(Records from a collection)
= = = = = = =
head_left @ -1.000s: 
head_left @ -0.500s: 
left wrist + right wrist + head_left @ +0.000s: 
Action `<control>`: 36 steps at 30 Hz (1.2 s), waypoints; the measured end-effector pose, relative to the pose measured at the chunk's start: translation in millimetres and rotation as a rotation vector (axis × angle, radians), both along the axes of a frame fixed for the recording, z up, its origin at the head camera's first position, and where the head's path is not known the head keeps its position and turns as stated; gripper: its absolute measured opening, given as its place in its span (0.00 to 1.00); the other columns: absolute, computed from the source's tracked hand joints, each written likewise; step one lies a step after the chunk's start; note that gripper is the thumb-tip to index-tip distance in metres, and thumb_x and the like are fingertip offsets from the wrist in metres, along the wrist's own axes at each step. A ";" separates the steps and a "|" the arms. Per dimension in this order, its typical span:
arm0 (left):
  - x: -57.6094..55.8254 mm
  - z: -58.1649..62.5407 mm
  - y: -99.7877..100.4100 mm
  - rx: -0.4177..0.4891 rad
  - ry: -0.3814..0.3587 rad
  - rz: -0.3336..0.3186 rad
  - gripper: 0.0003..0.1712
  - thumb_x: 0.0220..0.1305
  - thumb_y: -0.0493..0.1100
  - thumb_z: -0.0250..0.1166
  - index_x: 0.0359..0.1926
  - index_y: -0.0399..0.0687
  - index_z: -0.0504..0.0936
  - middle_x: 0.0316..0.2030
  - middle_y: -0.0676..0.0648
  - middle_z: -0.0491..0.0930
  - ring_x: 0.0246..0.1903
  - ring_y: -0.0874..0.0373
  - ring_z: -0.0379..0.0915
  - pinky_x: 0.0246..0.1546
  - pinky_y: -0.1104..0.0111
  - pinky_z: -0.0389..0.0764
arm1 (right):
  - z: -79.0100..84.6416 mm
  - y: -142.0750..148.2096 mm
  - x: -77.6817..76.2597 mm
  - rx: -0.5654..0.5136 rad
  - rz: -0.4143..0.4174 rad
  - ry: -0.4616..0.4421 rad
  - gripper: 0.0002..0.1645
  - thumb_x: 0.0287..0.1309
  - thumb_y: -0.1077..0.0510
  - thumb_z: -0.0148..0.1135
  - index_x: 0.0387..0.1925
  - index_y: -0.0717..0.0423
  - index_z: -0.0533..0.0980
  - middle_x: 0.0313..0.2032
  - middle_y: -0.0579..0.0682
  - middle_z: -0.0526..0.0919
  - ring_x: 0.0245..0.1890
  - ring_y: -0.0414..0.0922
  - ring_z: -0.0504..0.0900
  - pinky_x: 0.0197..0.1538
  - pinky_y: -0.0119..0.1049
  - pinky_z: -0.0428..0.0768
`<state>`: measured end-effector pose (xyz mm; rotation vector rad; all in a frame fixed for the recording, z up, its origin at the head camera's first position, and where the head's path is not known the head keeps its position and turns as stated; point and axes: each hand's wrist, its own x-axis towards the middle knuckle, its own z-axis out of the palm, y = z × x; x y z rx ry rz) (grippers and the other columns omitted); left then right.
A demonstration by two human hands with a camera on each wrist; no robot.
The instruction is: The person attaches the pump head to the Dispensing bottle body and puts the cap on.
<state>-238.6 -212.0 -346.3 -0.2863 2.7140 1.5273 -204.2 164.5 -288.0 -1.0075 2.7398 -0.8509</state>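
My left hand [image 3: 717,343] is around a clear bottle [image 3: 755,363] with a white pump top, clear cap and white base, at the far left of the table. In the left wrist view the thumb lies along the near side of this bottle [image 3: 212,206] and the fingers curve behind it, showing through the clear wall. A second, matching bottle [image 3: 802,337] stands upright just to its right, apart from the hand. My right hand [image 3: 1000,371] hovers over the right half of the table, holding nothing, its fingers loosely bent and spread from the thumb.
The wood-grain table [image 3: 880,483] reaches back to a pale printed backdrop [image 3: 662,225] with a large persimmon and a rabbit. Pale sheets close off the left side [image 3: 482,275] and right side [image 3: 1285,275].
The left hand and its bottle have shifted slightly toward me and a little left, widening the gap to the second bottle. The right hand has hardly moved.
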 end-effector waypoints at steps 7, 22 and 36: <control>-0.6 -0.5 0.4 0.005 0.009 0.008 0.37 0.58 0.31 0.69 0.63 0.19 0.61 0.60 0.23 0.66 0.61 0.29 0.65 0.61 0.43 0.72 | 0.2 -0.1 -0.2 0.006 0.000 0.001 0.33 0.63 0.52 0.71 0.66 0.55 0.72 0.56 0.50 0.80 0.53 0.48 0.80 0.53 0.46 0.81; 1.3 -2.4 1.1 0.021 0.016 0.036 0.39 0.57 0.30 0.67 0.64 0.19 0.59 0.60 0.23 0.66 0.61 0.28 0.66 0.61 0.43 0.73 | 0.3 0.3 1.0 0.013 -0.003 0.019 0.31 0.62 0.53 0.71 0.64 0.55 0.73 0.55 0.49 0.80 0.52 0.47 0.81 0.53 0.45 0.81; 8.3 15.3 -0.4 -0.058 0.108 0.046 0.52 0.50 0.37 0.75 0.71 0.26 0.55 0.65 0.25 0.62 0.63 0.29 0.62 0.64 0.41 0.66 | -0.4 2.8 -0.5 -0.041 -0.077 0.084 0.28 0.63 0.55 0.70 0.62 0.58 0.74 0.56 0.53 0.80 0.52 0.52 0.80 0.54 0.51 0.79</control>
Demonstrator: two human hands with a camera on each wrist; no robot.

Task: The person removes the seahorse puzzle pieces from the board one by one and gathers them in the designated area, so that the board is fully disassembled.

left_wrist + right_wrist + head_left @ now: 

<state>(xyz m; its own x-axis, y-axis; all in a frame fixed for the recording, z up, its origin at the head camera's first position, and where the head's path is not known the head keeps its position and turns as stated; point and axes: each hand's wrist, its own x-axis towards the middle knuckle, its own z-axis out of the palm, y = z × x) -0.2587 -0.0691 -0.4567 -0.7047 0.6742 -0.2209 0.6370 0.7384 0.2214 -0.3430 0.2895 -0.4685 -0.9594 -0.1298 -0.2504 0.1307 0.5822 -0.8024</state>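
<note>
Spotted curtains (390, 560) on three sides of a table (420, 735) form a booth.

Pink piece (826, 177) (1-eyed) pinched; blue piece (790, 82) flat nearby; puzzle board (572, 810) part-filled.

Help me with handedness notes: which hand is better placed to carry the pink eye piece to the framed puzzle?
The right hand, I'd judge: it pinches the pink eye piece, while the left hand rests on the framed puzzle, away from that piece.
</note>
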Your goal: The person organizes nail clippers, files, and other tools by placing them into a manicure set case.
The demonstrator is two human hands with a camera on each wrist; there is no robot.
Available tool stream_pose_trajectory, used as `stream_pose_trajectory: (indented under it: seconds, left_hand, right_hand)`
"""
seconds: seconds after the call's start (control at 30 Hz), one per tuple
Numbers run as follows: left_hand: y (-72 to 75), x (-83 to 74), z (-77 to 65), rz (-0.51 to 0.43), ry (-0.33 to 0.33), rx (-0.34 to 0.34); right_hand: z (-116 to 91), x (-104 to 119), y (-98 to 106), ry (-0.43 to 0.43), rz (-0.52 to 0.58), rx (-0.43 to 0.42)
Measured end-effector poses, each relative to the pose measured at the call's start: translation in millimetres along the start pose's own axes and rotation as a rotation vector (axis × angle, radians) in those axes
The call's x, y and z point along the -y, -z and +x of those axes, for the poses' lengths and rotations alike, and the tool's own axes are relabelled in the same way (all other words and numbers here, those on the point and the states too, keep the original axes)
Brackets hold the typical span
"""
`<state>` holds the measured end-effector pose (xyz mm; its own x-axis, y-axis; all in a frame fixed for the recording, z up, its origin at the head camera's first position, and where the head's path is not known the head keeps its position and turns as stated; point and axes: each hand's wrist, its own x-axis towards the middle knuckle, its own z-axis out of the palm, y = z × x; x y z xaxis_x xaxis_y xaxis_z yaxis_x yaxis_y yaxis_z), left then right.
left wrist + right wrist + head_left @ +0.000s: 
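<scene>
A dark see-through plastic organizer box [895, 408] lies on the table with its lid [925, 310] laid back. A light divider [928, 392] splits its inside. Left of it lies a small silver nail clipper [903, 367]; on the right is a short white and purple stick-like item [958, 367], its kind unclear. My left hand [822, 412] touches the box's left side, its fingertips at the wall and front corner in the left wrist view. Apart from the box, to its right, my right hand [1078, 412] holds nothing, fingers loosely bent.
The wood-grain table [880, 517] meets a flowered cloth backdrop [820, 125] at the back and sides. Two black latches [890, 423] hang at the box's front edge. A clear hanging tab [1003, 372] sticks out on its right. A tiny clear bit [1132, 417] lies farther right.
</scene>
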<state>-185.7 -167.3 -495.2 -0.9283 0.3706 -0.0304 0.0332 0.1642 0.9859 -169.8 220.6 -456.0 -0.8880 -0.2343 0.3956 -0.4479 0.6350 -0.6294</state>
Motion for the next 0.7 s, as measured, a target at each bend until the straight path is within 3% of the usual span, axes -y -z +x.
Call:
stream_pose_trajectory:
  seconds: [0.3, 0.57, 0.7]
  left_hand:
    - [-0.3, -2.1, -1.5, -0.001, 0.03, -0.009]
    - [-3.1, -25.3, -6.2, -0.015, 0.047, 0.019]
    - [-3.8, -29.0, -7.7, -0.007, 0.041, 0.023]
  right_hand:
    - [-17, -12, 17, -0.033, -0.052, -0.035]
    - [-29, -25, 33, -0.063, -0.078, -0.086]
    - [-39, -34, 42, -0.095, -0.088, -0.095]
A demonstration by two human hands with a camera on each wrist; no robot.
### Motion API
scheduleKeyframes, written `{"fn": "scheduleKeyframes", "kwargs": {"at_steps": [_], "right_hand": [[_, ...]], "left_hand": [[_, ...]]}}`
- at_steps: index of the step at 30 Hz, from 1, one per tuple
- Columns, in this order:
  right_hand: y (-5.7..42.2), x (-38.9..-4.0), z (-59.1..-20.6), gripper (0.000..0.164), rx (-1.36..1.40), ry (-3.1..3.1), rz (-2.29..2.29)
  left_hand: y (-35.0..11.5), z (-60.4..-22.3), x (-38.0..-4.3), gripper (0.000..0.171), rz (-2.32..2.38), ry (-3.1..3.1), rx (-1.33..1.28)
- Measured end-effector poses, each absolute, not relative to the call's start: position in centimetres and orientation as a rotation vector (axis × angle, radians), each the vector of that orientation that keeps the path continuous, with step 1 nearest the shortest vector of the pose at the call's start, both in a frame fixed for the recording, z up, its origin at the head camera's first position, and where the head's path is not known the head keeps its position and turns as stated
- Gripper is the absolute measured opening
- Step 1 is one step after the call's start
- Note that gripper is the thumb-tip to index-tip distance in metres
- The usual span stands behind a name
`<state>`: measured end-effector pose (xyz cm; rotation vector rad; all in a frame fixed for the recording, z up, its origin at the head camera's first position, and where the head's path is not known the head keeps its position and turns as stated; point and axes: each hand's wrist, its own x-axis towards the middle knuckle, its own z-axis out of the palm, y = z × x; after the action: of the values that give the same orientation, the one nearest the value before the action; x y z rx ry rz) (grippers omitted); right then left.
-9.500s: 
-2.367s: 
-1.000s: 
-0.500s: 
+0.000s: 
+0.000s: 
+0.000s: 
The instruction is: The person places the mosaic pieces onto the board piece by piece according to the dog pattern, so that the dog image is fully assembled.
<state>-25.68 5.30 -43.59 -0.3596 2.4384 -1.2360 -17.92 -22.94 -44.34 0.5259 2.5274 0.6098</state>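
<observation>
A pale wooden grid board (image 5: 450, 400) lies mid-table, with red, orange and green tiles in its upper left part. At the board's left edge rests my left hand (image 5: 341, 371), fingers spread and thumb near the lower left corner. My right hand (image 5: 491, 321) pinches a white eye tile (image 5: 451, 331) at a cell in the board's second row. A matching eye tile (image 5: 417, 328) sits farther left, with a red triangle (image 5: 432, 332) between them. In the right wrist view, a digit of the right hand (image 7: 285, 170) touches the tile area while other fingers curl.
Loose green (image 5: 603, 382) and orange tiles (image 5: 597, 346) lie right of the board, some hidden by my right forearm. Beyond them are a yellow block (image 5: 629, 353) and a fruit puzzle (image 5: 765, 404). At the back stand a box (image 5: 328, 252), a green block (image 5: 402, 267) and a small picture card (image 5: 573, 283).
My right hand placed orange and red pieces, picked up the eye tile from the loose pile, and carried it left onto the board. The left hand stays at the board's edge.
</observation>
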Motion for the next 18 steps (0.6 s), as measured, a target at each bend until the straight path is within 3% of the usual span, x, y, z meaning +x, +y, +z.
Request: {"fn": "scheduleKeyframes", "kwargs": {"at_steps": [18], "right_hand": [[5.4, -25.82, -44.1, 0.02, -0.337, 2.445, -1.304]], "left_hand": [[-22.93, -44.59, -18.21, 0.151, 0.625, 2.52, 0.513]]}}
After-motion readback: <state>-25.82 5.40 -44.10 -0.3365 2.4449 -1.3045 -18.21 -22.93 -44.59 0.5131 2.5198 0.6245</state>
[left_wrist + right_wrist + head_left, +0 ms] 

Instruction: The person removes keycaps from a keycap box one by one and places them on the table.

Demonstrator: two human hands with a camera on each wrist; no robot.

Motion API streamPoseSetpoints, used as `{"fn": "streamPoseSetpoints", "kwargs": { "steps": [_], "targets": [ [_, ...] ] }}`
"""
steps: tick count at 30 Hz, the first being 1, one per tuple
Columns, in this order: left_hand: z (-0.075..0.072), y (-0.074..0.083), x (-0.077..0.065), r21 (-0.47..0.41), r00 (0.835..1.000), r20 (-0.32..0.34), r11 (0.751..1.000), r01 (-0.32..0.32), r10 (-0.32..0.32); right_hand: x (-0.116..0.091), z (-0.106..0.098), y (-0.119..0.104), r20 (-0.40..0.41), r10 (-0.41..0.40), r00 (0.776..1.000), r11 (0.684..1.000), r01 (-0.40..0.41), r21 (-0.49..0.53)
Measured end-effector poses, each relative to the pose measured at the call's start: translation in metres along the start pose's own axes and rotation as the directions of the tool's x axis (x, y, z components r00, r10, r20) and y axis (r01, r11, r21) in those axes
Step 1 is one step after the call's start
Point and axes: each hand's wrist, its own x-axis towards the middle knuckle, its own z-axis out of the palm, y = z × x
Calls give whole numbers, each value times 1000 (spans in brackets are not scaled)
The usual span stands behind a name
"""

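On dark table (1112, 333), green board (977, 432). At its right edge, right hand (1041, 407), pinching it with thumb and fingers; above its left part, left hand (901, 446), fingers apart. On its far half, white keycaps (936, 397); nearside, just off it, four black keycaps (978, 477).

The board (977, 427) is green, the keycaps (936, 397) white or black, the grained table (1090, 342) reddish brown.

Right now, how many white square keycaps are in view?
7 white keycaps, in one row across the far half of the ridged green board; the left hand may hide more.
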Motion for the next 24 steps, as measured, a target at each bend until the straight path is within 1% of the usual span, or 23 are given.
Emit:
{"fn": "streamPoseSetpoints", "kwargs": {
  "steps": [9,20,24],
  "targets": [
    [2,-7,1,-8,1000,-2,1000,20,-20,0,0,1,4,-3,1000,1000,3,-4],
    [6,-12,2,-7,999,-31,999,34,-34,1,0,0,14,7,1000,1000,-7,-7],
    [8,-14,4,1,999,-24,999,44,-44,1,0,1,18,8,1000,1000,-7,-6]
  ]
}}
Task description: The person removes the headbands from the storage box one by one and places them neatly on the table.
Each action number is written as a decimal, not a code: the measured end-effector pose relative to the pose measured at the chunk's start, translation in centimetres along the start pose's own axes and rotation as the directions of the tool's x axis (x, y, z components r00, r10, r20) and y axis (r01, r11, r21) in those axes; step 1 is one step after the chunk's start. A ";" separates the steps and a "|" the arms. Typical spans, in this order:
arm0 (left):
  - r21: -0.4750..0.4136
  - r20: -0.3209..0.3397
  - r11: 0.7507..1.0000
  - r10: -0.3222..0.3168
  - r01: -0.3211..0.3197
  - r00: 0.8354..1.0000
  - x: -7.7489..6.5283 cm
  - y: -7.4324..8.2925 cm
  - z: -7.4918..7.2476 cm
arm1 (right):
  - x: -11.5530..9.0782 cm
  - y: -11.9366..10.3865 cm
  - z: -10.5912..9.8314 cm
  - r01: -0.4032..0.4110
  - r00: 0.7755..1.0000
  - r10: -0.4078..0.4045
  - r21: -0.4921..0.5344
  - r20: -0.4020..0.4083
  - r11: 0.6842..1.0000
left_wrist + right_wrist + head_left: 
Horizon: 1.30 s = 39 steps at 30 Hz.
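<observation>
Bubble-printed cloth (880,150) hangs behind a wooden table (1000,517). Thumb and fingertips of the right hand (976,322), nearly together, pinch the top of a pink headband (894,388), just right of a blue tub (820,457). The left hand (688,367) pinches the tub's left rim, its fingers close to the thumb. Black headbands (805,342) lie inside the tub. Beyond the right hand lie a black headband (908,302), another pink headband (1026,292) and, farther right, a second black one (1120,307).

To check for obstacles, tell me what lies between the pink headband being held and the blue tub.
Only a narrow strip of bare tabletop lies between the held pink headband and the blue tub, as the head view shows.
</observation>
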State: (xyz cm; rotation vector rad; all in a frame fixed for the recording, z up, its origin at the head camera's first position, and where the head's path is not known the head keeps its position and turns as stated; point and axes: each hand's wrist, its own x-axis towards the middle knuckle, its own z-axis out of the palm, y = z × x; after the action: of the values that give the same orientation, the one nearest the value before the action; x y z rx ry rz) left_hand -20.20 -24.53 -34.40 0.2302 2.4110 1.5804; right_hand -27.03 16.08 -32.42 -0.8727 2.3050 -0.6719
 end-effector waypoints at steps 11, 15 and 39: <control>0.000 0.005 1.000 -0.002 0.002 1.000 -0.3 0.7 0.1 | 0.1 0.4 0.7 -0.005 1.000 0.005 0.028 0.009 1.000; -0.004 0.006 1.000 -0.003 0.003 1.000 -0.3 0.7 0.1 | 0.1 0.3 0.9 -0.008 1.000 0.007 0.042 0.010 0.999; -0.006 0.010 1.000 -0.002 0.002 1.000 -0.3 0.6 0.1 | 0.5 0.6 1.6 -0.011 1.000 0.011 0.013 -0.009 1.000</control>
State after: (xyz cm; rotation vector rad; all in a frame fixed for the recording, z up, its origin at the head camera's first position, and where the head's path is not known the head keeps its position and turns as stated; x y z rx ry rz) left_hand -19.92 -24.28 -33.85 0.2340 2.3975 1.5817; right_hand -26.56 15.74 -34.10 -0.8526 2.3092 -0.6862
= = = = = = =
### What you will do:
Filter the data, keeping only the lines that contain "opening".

### Output for this task:
Action `<control>`: 36 steps at 30 Hz (1.2 s), waypoints; the measured end-effector pose, relative to the pose measured at the chunk's start: translation in millimetres and rotation as a rotation vector (axis × angle, radians), both along the axes of a frame fixed for the recording, z up, its origin at the head camera's first position, and where the head's path is not known the head keeps its position and turns as stated; gripper: its absolute measured opening, given as its place in its span (0.00 to 1.00); the other columns: absolute, computed from the source's tracked hand joints, each written likewise; step one lies a step after the chunk's start; note that gripper is the thumb-tip to index-tip distance in metres, and thumb_x and the like are fingertip offsets from the wrist in metres, along the wrist's own axes at each step. A ";" separates the steps and a "|" the arms. Per dimension in this order, its typical span:
- Gripper is the absolute measured opening

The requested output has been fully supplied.